Comment accroître leur nombre ?
L. E. : Les centres de santé évoluent dans une économie fragile. En effet, comme pour toute l’offre de soins ambulatoires, l’économie des centres de santé repose principalement sur un paiement à l’acte. Car les remboursements par l’Assurance maladie se basent sur le nombre de consultations. Les temps de réunions entre professionnels de santé, de coordination, mais également le suivi du patient, sont quant à eux comptabilisés au titre de l’accord national régissant les rapports des centres de santé avec l’Assurance maladie. Ces moments de concertation et de travail en-dehors des consultations sont conséquents dans les maisons et les centres de santé. Ils fondent l’idée d’une prise en charge globale du patient. Et imposent le développement des rémunérations forfaitaires. Mais ces questions de financements sont toujours délicates.
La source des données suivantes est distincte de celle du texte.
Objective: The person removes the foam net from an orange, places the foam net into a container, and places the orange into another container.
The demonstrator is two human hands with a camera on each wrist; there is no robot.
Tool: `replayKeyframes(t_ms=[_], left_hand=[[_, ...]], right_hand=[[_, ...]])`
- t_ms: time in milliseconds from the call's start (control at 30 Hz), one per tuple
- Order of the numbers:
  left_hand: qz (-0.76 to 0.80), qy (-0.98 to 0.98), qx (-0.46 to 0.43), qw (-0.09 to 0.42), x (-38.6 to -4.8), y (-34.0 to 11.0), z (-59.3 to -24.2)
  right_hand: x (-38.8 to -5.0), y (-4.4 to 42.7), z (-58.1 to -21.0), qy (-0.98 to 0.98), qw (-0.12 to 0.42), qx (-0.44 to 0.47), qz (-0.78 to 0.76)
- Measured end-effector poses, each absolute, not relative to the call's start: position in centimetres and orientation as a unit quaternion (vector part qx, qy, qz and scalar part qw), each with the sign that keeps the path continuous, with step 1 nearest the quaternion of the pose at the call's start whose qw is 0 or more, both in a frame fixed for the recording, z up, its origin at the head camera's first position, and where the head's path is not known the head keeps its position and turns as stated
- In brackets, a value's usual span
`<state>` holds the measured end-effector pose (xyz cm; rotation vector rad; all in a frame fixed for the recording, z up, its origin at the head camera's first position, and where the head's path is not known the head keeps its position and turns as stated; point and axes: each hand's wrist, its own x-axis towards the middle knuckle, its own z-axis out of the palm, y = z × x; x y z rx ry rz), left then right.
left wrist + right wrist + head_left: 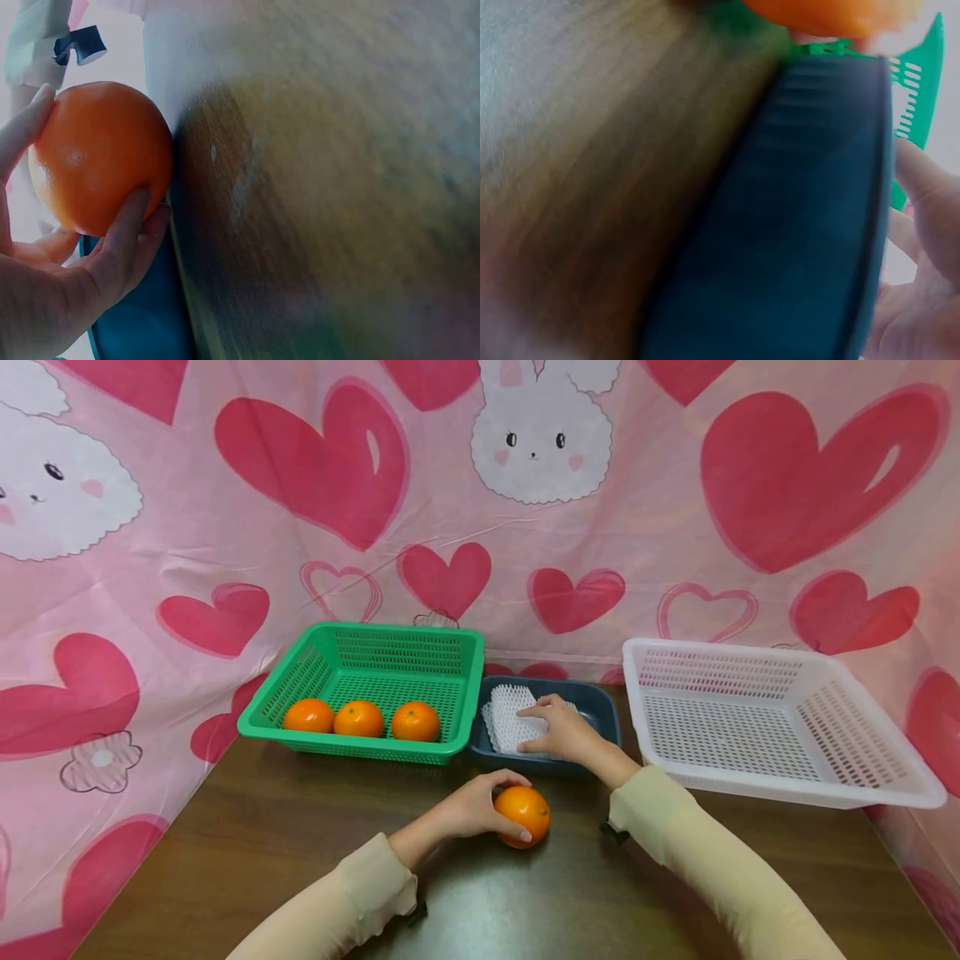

En effet, elles touchent aux rémunérations des professionnels. Et à l’organisation même des soins de premier et second recours. Doublées des réflexions sur les délégations de tâches et leur financement, elles remettent probablement en question le modèle de financement de la santé ambulatoire en France. Le développement de ces organisations de soins impose un renforcement de leur économie pour qu’elles puissent se multiplier.